Locate all lines in the data below that hold "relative" and show them.

-- Records provided follows --

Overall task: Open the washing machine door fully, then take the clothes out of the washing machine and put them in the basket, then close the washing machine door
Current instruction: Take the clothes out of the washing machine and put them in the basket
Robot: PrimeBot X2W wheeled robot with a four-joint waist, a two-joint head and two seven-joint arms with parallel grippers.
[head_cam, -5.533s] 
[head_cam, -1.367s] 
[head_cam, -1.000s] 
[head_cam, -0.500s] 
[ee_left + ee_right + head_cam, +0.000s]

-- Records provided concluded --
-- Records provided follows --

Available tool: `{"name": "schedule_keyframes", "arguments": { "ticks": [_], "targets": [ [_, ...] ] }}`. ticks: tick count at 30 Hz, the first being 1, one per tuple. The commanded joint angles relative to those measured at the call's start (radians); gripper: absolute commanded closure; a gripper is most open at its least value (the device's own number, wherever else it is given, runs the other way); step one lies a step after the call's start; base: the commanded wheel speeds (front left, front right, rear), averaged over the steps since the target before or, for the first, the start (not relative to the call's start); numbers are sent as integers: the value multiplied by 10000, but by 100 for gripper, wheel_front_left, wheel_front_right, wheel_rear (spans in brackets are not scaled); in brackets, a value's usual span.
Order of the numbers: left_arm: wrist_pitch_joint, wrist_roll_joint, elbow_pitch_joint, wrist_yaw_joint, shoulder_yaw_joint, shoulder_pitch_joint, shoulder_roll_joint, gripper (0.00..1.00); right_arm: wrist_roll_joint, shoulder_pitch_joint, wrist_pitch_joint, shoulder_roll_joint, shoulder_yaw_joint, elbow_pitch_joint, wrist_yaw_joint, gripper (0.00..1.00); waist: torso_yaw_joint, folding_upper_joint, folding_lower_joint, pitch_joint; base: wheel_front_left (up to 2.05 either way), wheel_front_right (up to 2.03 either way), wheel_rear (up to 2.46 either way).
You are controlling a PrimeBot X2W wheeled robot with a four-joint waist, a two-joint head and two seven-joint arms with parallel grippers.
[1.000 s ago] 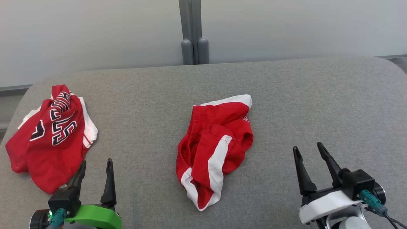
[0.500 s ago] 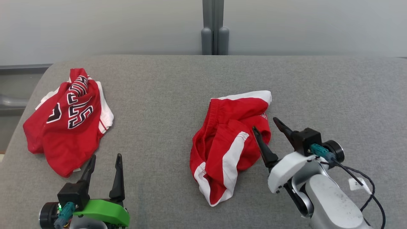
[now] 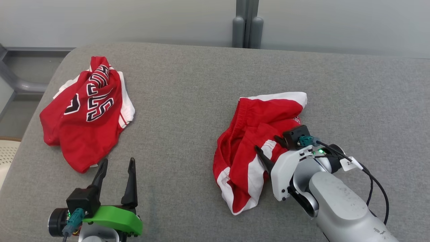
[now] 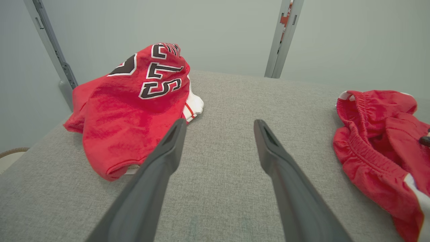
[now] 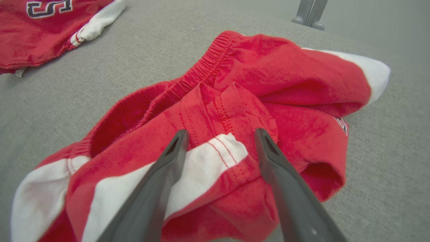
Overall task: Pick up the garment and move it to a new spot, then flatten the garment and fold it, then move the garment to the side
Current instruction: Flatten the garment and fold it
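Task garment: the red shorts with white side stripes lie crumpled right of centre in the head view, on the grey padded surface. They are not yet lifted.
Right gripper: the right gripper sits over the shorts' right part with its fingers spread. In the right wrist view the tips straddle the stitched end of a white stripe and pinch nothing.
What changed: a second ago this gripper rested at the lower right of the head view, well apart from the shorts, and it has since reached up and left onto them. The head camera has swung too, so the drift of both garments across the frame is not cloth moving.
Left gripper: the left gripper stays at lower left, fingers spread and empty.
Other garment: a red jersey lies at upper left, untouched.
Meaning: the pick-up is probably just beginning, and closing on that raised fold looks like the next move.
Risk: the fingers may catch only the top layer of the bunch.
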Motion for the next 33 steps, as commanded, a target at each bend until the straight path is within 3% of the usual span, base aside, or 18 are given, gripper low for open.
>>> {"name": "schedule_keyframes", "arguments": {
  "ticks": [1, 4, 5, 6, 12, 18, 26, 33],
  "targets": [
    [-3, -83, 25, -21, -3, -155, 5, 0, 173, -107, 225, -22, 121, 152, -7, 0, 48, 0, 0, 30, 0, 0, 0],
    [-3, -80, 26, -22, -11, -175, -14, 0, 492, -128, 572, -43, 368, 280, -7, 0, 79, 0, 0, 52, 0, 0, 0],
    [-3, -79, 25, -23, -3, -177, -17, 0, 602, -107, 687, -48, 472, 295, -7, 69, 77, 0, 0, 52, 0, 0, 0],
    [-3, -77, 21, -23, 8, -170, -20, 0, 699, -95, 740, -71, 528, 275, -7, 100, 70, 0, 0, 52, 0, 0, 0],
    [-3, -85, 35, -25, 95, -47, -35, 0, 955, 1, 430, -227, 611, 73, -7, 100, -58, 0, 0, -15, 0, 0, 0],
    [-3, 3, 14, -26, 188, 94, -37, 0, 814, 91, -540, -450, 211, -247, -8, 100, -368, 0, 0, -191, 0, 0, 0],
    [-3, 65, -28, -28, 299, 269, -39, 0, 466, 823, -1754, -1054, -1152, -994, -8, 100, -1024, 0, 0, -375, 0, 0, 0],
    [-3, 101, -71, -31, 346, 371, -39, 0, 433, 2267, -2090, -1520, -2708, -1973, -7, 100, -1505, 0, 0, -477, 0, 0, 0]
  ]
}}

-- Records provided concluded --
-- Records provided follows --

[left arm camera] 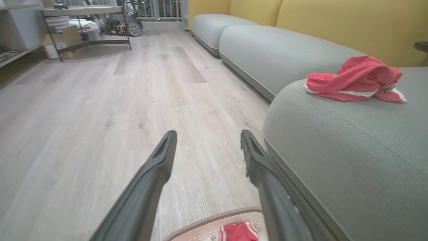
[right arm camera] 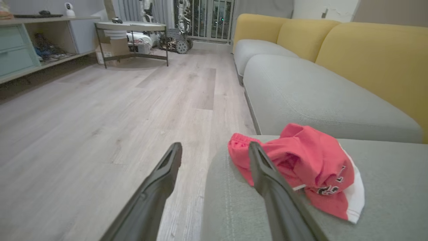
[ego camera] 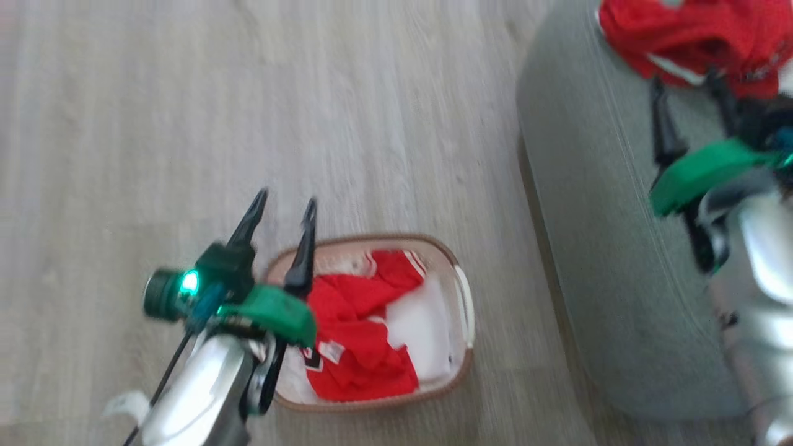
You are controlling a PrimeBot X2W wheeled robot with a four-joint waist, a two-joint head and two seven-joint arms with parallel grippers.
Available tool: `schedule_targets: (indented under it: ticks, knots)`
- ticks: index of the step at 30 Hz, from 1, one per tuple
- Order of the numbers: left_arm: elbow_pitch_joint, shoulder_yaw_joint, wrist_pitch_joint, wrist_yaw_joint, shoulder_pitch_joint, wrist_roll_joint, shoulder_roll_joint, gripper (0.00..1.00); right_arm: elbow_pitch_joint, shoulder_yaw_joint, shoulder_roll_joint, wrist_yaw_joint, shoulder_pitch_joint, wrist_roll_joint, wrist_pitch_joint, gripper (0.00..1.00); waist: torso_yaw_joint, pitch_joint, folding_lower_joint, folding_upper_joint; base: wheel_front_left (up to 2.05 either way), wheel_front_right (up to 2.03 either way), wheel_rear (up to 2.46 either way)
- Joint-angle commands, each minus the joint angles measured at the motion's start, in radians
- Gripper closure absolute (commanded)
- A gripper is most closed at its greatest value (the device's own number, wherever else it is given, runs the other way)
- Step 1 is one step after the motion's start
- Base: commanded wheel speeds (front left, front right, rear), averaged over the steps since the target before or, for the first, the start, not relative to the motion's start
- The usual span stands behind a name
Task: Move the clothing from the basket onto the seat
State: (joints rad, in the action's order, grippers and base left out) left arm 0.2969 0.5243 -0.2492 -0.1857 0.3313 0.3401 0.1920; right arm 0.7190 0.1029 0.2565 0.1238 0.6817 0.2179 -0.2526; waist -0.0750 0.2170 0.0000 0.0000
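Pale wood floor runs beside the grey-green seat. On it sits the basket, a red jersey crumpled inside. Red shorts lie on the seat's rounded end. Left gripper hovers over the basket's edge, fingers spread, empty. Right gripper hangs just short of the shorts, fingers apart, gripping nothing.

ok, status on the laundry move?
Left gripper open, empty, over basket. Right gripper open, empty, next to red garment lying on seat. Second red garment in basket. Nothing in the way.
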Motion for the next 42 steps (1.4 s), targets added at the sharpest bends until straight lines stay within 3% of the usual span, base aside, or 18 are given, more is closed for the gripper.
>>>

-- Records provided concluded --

# [Written answer]
Available tool: `{"name": "schedule_keyframes", "arguments": { "ticks": [_], "targets": [ [_, ...] ] }}`. ticks: tick count at 30 Hz, the first being 1, one per tuple. The commanded joint angles relative to those measured at the call's start (radians); gripper: absolute commanded closure; a gripper is most open at its least value (the device's own number, wherever else it is given, runs the other way); step one lies a step after the call's start; base: the commanded wheel speeds (front left, front right, rear), averaged over the steps since the target before or, for the first, the start (not relative to the call's start); numbers are sent as integers: the value multiplied by 10000, but by 100 for gripper, wheel_front_left, wheel_front_right, wheel_rear (spans in brackets are not scaled); in brackets, a value's usual span.
- Base: commanded wheel speeds (front left, front right, rear), averaged over the steps since the target before or, for the first, the start, not relative to the motion's start

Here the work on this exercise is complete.